§ THE TASK
Look through the records below for the line with "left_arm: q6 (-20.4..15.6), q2". Return that line and each one after it up to and including the line with "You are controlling", exactly.

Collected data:
........

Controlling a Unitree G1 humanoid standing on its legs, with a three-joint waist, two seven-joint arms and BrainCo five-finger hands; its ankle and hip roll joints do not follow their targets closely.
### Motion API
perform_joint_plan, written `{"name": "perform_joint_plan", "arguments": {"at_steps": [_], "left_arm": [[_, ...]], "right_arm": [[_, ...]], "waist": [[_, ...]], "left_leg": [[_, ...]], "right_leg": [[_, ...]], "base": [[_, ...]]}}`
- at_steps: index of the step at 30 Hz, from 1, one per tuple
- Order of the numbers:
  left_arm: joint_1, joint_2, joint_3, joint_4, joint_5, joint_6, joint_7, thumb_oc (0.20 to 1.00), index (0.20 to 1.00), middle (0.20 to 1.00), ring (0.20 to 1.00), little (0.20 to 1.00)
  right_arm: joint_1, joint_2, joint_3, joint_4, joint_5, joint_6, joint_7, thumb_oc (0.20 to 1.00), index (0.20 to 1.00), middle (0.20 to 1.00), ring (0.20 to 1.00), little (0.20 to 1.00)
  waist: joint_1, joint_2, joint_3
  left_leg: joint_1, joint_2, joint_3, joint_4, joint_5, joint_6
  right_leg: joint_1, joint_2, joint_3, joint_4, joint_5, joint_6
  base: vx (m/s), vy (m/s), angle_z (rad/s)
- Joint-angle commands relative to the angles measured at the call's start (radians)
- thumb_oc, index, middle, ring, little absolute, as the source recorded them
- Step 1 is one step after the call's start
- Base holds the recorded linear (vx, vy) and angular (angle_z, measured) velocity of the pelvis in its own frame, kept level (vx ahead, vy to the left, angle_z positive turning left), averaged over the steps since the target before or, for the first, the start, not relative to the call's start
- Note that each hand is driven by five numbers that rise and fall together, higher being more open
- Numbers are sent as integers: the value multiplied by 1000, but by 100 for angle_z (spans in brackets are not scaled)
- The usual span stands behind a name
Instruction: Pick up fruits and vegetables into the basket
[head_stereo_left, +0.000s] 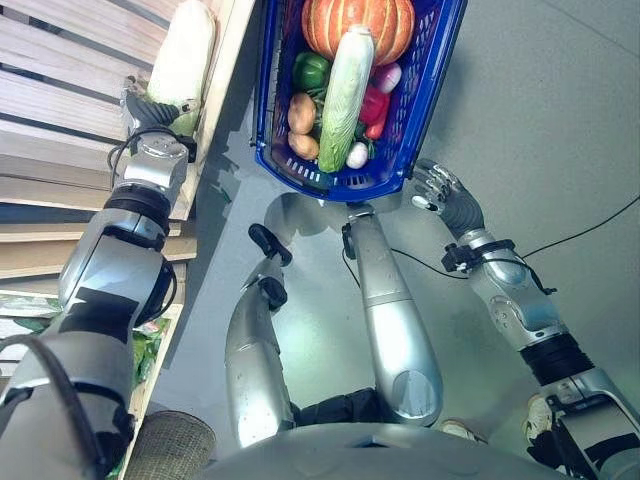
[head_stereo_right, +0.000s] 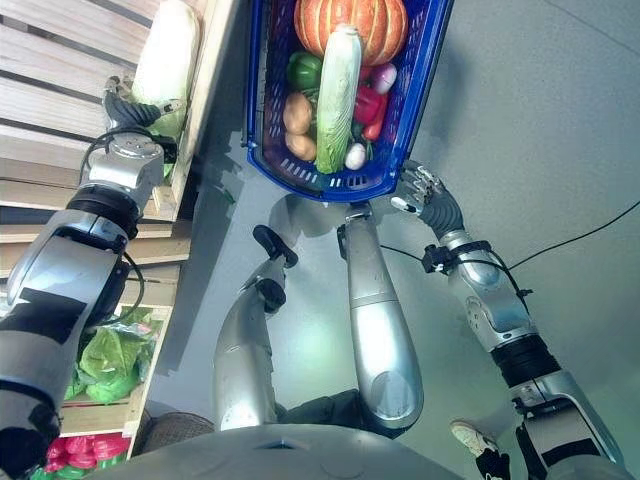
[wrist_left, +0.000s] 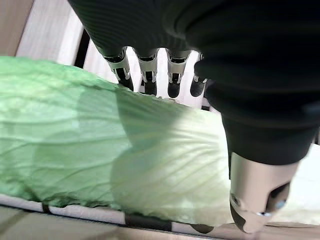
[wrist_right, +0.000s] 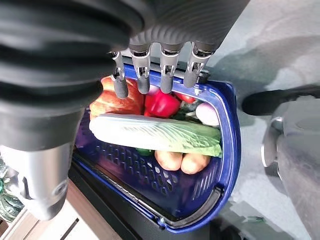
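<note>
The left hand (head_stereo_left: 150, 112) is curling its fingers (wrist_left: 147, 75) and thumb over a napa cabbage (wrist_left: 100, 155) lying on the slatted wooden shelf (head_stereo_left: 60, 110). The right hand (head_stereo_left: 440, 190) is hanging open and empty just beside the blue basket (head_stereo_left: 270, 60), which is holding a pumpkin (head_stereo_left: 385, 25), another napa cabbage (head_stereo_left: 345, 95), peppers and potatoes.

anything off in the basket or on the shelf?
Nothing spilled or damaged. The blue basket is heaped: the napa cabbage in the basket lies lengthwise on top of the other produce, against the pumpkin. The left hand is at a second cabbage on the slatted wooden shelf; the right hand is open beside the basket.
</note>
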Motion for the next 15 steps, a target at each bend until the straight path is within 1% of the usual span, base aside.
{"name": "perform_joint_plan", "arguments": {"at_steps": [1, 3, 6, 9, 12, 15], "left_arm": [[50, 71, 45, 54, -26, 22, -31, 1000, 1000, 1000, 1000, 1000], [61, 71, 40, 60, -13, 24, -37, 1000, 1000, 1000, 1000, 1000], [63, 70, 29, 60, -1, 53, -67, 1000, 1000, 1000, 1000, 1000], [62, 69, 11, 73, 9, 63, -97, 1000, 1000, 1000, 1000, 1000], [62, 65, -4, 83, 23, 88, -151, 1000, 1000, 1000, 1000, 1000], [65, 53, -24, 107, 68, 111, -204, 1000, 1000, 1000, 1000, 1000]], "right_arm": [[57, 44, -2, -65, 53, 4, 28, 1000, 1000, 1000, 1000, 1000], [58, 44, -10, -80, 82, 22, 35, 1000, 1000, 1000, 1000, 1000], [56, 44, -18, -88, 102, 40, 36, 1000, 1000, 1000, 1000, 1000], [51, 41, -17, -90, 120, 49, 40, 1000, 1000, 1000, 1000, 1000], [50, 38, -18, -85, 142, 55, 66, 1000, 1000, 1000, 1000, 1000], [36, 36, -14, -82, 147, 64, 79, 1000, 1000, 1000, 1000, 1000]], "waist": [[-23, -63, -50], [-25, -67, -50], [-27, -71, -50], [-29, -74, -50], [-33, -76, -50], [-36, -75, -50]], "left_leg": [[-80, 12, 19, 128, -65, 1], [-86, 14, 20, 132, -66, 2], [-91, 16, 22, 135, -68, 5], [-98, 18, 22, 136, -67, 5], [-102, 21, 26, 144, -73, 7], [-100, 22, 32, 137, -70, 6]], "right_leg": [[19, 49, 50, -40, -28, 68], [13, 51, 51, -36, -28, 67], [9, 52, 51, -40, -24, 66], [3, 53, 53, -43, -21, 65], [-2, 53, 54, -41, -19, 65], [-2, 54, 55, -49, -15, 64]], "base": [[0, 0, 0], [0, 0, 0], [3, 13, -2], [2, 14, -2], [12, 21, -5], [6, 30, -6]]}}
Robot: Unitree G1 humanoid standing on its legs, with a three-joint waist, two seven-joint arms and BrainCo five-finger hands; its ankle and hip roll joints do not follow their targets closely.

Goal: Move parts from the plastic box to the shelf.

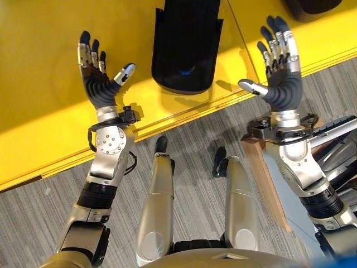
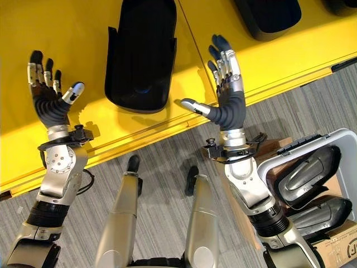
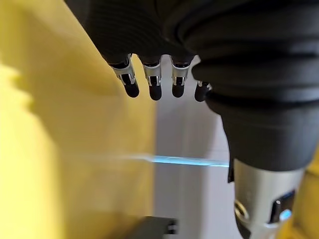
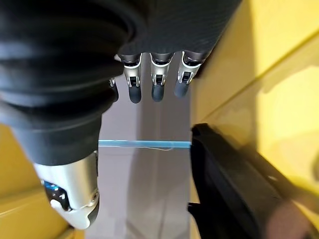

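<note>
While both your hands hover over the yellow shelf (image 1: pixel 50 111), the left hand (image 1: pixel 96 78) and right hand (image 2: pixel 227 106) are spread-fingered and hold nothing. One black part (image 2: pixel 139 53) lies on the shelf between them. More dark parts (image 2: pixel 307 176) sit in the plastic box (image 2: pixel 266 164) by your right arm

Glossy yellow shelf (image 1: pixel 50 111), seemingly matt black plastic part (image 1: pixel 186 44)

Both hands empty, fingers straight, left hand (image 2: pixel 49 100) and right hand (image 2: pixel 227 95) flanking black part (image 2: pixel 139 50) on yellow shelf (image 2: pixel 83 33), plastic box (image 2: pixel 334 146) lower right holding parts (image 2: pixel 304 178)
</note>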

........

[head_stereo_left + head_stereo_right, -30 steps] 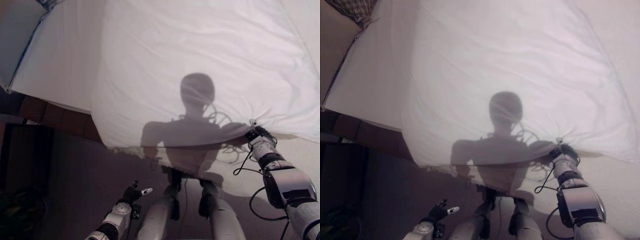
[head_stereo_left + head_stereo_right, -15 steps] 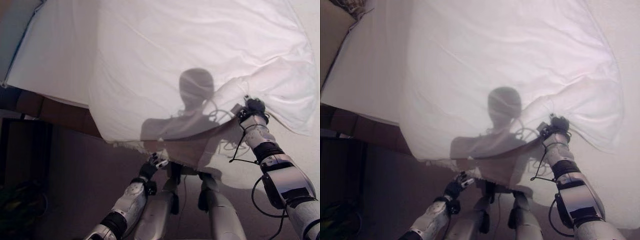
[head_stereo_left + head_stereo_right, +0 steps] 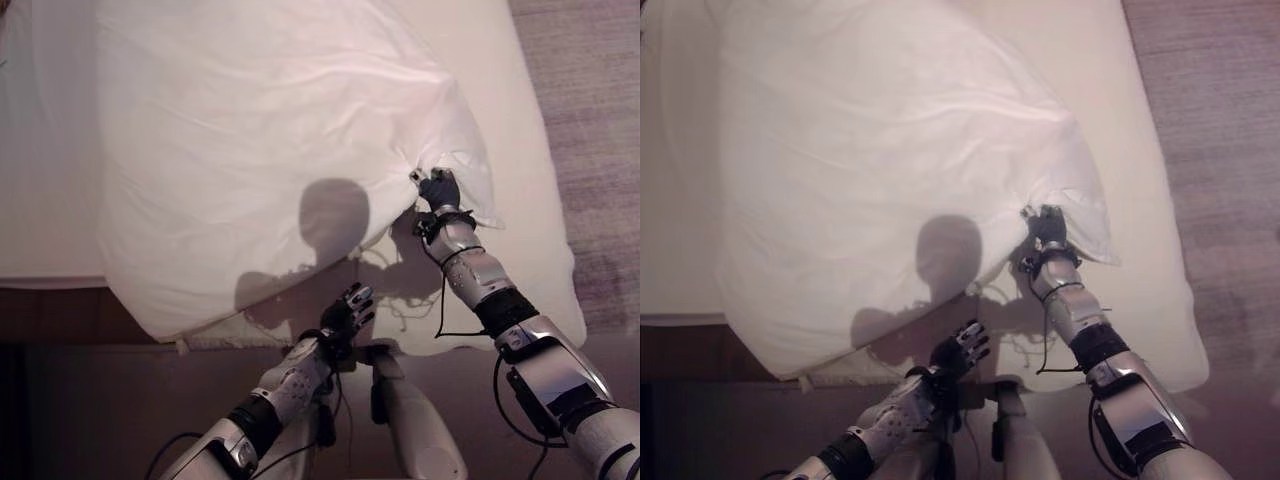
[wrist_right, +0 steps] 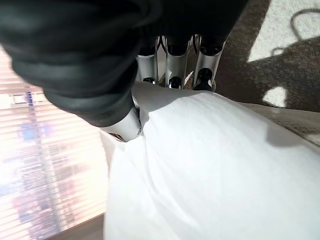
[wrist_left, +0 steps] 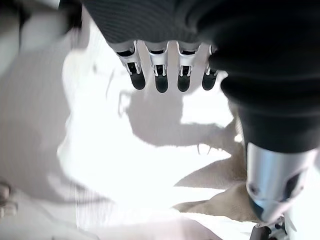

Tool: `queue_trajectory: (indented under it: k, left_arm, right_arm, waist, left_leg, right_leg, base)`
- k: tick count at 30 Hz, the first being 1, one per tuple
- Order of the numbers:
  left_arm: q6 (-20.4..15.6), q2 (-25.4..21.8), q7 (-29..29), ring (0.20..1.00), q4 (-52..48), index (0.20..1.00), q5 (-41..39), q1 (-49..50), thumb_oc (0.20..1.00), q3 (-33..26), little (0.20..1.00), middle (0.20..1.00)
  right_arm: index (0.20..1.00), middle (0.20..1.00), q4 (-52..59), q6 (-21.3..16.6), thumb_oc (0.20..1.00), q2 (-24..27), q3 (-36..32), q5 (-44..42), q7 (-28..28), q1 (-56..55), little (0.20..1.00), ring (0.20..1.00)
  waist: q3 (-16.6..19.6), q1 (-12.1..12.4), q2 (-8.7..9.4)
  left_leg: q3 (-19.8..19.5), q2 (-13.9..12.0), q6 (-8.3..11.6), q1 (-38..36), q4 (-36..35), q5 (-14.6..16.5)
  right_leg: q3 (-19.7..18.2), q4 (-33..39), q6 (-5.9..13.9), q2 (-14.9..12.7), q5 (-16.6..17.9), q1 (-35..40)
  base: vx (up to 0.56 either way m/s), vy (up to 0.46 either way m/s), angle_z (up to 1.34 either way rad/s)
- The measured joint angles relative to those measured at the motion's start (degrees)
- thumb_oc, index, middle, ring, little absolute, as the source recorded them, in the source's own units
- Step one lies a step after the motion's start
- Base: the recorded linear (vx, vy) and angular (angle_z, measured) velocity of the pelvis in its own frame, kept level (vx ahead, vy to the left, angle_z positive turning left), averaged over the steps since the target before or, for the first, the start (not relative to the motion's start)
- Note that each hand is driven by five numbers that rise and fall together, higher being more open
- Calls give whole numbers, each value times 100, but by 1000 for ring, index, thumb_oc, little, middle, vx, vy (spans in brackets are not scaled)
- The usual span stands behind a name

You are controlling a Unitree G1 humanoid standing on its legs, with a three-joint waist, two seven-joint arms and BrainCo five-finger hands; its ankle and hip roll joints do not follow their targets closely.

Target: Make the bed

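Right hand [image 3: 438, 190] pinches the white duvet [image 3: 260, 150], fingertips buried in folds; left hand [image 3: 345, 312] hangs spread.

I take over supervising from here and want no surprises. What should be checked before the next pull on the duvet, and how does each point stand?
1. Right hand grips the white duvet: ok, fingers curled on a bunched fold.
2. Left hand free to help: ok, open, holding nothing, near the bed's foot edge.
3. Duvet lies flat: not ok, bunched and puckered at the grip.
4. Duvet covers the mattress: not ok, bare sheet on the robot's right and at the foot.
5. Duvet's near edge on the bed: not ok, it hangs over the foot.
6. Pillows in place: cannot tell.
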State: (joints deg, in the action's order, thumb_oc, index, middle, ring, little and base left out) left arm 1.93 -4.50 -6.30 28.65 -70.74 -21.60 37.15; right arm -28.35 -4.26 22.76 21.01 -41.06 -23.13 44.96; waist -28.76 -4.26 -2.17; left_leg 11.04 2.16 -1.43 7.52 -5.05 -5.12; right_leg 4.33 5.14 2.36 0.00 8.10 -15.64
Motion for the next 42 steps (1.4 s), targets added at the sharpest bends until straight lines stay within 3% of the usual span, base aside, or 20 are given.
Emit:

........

§ ANSWER TO THE EXERCISE
  left_arm: q6 (-20.4..15.6), q2 (-25.4..21.8), q7 (-29..29), ring (0.20..1.00), q4 (-52..48), index (0.20..1.00), q5 (-41..39), q1 (-49..50), thumb_oc (0.20..1.00), q3 (-33..26), little (0.20..1.00), middle (0.20..1.00)
  right_arm: index (0.20..1.00), middle (0.20..1.00), q4 (-52..59), q6 (-21.3..16.6), thumb_oc (0.20..1.00), q2 (-24..27), q3 (-36..32), q5 (-44..42), q7 (-28..28), q1 (-56..55), little (0.20..1.00), ring (0.20..1.00)
  waist: q3 (-16.6..19.6), q1 (-12.1..12.4), q2 (-8.7..9.4)
  left_leg: q3 (-19.8..19.5), q2 (-13.9..12.0), q6 (-8.3..11.6), q1 (-38..36), q4 (-36..35), q5 (-14.6..16.5)
  right_leg: q3 (-19.7..18.2), q4 (-33..39), q6 (-5.9..13.9), q2 (-14.9..12.7), q5 (-16.6..17.9), q1 (-35..40)
  base: vx (up to 0.56 either way m/s), vy (up to 0.46 either way m/s), angle_z (up to 1.34 either way rad/s)
- The measured joint angles relative to those measured at the motion's start (degrees)
- thumb_oc, index, middle, ring, little absolute, as the source recorded them, in the source's own units
- Step one lies a step after the motion's start
- Base: the recorded linear (vx, vy) and angular (angle_z, measured) velocity of the pelvis in its own frame, kept level (vx ahead, vy to the left, angle_z positive turning left), averaged over the steps since the target before or, for the first, the start (not relative to the motion's start)
- Note that each hand is driven by five numbers that rise and fall together, higher being more open
- Calls give whole numbers, each value times 100, but by 1000 for ring, index, thumb_oc, little, middle, vx, vy (spans in brackets are not scaled)
- The usual span stands behind a name

You are controlling a Unitree G1 humanoid standing on its legs, with a three-joint waist, two seven-joint arms and BrainCo five-finger hands; its ankle and hip roll joints do not follow their targets closely.

With this, the exercise is done.